There was a time when it took rampaging terrorists to keep people from the polls, now it’s voter apathy discouraging many Americans from the ballot box.
Emancipation left Blacks as the majority in the South. Freed Blacks in five Southern states outnumbered Whites. During this period, which was around 1867, African-Americans started electing Black senators, according to the history book Enduring Vision by Paul S. Boyer, et al.
The Ku Klux Klan was formed in Tennessee back in 1866. It used violence and terrorism to stop Blacks from voting, according to Enduring Vision.
Much later Dr. Martin Luther King Jr. led non-violent protests in Selma, Ala., in which many people were attacked for participating. His leadership and courage led to the passing of the Voting Rights Act of 1965, which granted protections that allowed Blacks to return to the polls.
A Yard Talk panel met in San Quentin State Prison’s Lower Yard gym to brainstorm on how to get people back to using this right many died to make available.
Q. How can we motivate people to go to the polls?
John “Yahya” Johnson: “The solution is simple: knowing the power is in the people. Apathy in colored communities is because we show our discontent and nothing gets done. We have to start teaching the people what the power of voting really means.
“When the slaves were freed in the South, look at how much voting changed. We had Black senators, members of Congress: Harim Revels, P.B.S. Pitchback, and Ida B. Wells. They changed the whole Southern society in 10-20 years. Then President Rutherford B. Hayes pulled out the federal troops and southerners started attacking the vote, so we know that the power is there. We have to bring folks back into the remembrance.
“Although we don’t like many things about the system, if you can get enough people galvanized around an issue, you can change it.”
Eric Curtis: “There have been things that changed – people of color were able to do it – the Rockefeller law, Proposition 36. However, it’s like we score one goal and the game is over, instead of pushing for more issues.”
Jamie Sanchez: “You would be able to get more votes when more people are affected. They have to have the impression that their vote really matters because it really makes a difference.”
Johnson: “We are not the spearheads or champions of legislation — even though we made these things happen by power of the vote. The conception of these things came from parts of the system, and we became the assistants. When we realize we have the same power, we can make things happen.”
Curtis: “Basically sports figures and entertainment figures are listened to more often; they can do blogs and web sites to get people to vote.”
Johnson: “Rock the Vote was big, but on a more sustainable level, it takes us in a grassroots movement to start organizations…we have to make this a profession.
Start with making social institutions for change. We can’t rely on stars; we need to have things in place we can sustain from generation to generation.”
Many provision of the Voting Rights Act of 1965 expire. The expiration date was reset in 2006 until 2031, according to Wikipedia.

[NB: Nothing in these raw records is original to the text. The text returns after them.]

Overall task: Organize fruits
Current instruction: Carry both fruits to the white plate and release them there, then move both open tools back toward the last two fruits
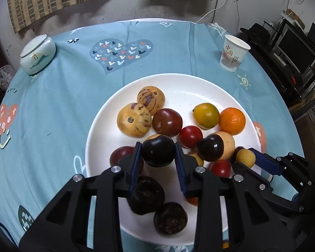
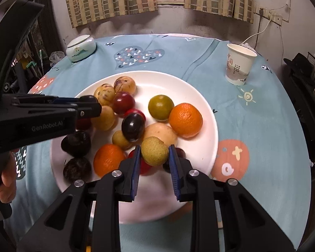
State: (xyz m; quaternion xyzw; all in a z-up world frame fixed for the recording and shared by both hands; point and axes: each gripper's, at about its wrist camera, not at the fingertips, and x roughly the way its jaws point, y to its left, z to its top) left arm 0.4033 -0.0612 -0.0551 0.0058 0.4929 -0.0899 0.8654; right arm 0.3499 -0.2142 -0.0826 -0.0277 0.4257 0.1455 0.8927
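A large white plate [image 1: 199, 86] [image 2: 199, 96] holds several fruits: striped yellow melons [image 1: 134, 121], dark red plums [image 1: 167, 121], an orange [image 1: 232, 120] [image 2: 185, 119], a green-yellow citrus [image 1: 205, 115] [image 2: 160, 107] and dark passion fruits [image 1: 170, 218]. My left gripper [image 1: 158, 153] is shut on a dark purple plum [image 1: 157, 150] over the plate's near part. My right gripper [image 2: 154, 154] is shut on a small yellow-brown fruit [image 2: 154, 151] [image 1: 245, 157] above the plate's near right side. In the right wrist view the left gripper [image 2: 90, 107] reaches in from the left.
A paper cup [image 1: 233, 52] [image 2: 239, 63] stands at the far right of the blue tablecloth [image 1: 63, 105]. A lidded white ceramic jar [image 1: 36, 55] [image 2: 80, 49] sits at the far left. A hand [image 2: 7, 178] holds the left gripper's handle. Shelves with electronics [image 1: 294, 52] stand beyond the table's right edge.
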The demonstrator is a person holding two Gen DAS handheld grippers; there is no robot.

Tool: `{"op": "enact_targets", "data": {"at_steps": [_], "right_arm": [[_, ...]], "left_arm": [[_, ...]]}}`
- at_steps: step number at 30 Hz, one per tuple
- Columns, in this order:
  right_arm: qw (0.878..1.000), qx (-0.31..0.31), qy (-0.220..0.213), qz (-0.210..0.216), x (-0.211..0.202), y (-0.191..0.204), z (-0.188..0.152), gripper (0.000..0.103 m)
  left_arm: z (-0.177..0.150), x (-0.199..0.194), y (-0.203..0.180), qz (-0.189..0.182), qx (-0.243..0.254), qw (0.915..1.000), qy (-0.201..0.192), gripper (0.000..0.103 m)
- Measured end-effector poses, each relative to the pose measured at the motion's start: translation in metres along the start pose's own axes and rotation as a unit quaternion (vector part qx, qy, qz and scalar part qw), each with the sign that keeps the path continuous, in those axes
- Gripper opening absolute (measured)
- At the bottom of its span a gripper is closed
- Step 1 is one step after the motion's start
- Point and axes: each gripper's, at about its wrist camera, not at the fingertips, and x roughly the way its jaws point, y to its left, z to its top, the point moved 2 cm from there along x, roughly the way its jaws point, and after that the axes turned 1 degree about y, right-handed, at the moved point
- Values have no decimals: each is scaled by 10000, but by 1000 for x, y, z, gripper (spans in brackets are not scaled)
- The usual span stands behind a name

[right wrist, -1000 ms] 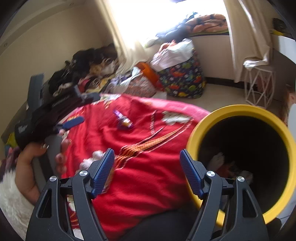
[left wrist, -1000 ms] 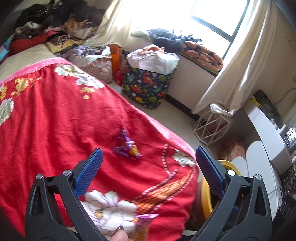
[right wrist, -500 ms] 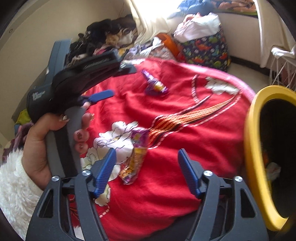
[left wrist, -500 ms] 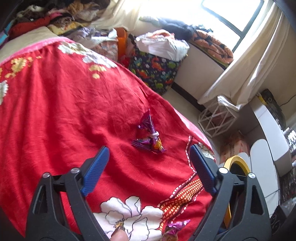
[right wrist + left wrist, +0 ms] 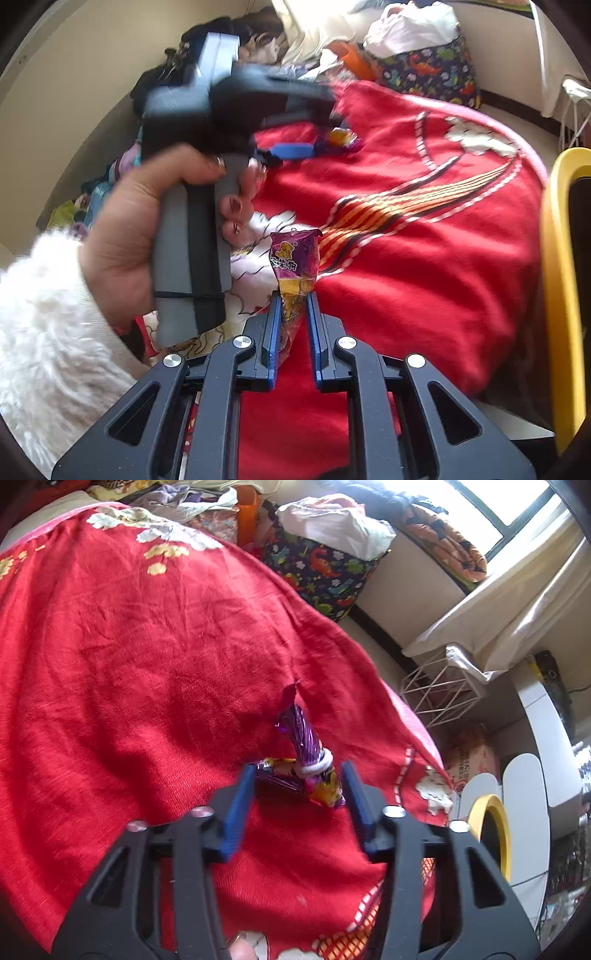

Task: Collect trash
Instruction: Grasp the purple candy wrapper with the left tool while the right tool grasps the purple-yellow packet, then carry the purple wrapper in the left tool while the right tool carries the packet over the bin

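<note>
A crumpled purple and yellow wrapper (image 5: 308, 762) with a white band lies on the red flowered bedspread (image 5: 129, 664). My left gripper (image 5: 299, 779) is open, its blue fingers on either side of the wrapper's lower end. It also shows in the right wrist view (image 5: 338, 142) beside the left gripper's blue finger (image 5: 291, 150). My right gripper (image 5: 293, 301) is shut on a second purple and yellow snack wrapper (image 5: 295, 264) with a dog picture. A yellow-rimmed bin (image 5: 561, 295) stands at the bed's right edge.
The yellow bin (image 5: 493, 834) stands beyond the bed's corner in the left wrist view. A dinosaur-print bag (image 5: 325, 572), a white wire basket (image 5: 439, 690), curtains and white furniture (image 5: 546, 746) line the floor past the bed. Clothes (image 5: 255, 33) are piled at the bed's head.
My left gripper has moved forward and narrowed around the far wrapper. My right gripper has advanced and shut on the near wrapper.
</note>
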Motion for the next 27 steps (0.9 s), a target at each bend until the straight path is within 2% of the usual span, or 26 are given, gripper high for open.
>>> {"op": "enact_targets", "data": {"at_steps": [1,3,15,27], "right_arm": [[10000,8,-82,-47,-6,-3,1,13],[9996,26,-253,-137,-18,-9,3,13],[9897,541,-1232,-489,-92,-61,20,13],[9738,1075,-1823,-832,-146,-112,13,13]], "left_arm": [[-1,1,0,-49,-39,10000,11,20],[-4,-2,-4,-84,7,10000,-14,13],[-36,-43,-67,-251,1003,9938,-413,12],[-65,-64,-140,-558,1755,9812,-580,12]]}}
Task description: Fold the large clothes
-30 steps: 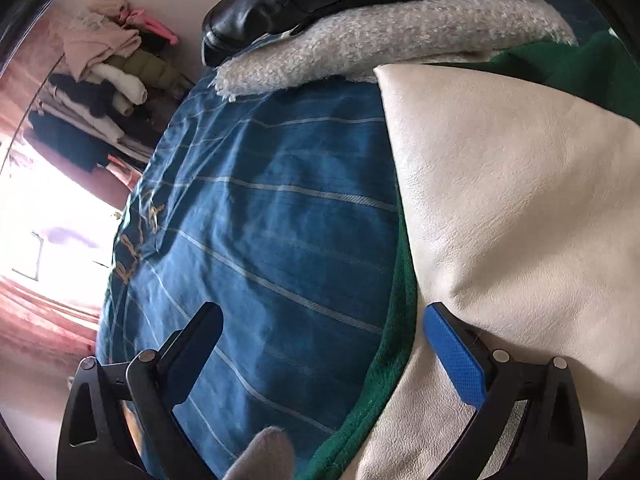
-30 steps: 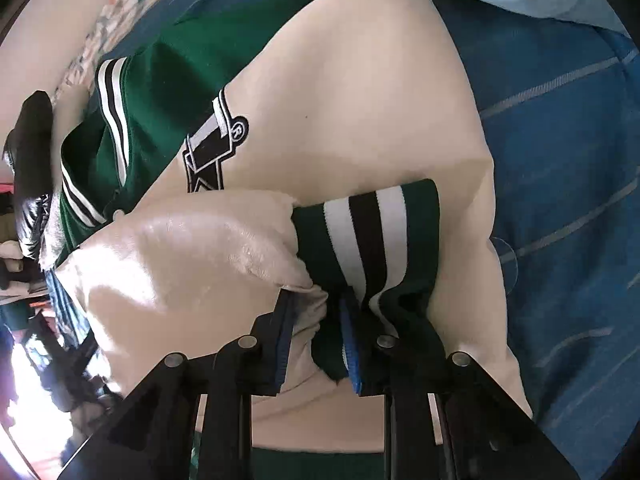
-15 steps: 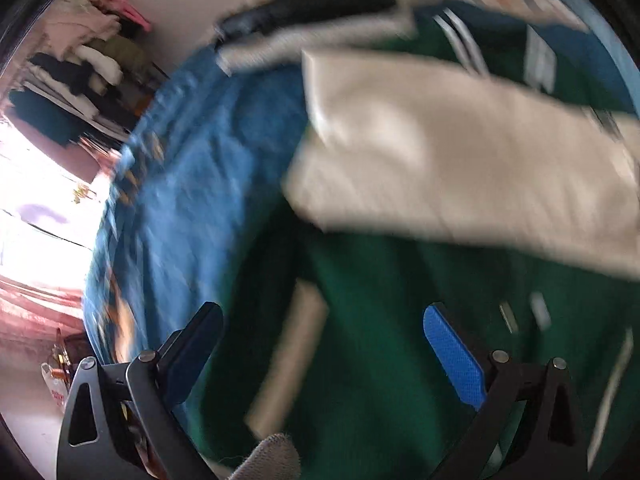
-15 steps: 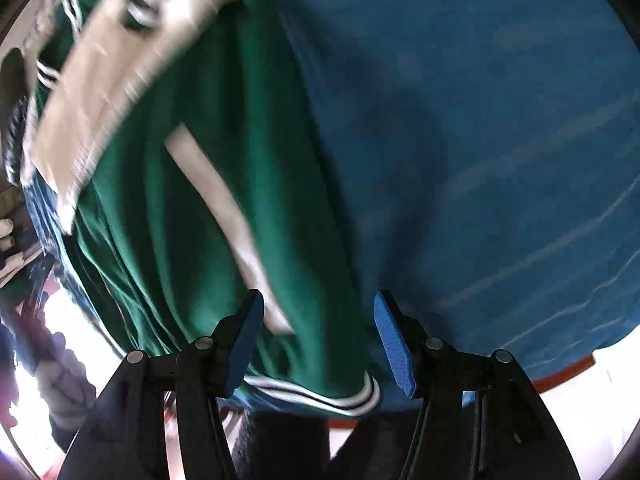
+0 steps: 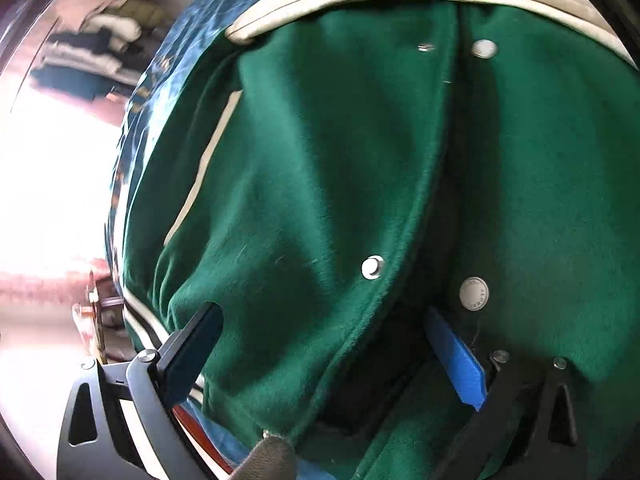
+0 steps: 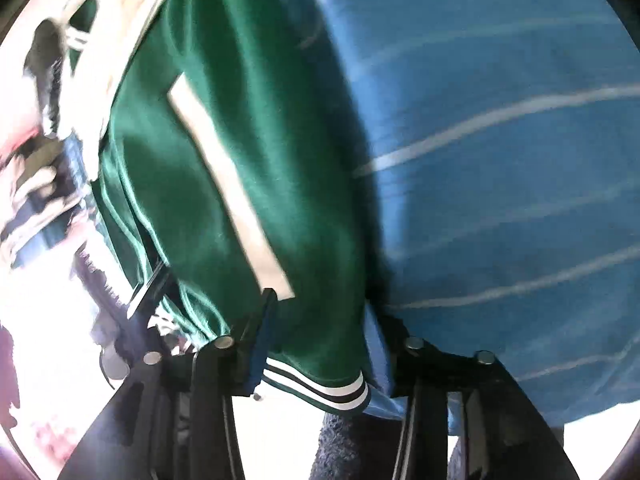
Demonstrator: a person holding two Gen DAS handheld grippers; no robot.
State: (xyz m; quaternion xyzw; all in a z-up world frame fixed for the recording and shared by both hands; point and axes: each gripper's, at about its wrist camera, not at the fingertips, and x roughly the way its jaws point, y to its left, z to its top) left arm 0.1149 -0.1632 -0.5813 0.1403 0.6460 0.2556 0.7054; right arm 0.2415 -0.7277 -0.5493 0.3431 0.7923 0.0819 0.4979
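Green jacket on striped blue bedspread; left hand-held gripper spread, right hand-held gripper spread around hem.

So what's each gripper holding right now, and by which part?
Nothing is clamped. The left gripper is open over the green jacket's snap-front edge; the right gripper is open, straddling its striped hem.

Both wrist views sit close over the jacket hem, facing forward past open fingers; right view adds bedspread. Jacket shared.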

|“They have to have the impression that
their vote really matters
because it really makes a difference”|
Q. What do you think about the fact that certain parts of the Voters Right Act have to be renewed?
Johnson: “The implications of the Freedom and Voters’ Right Acts are we have to be protected by law to have an inalienable right granted to us, and that’s insane.
Why haven’t we passed a law that makes the Freedom Act and Voters’ Right Act permanent?”
Sanchez: “I think the reason they do laws in that way is because they don’t want to lose control. They want to be able to take it away.”
If we aren’t using our right to vote, maybe they already have taken it away.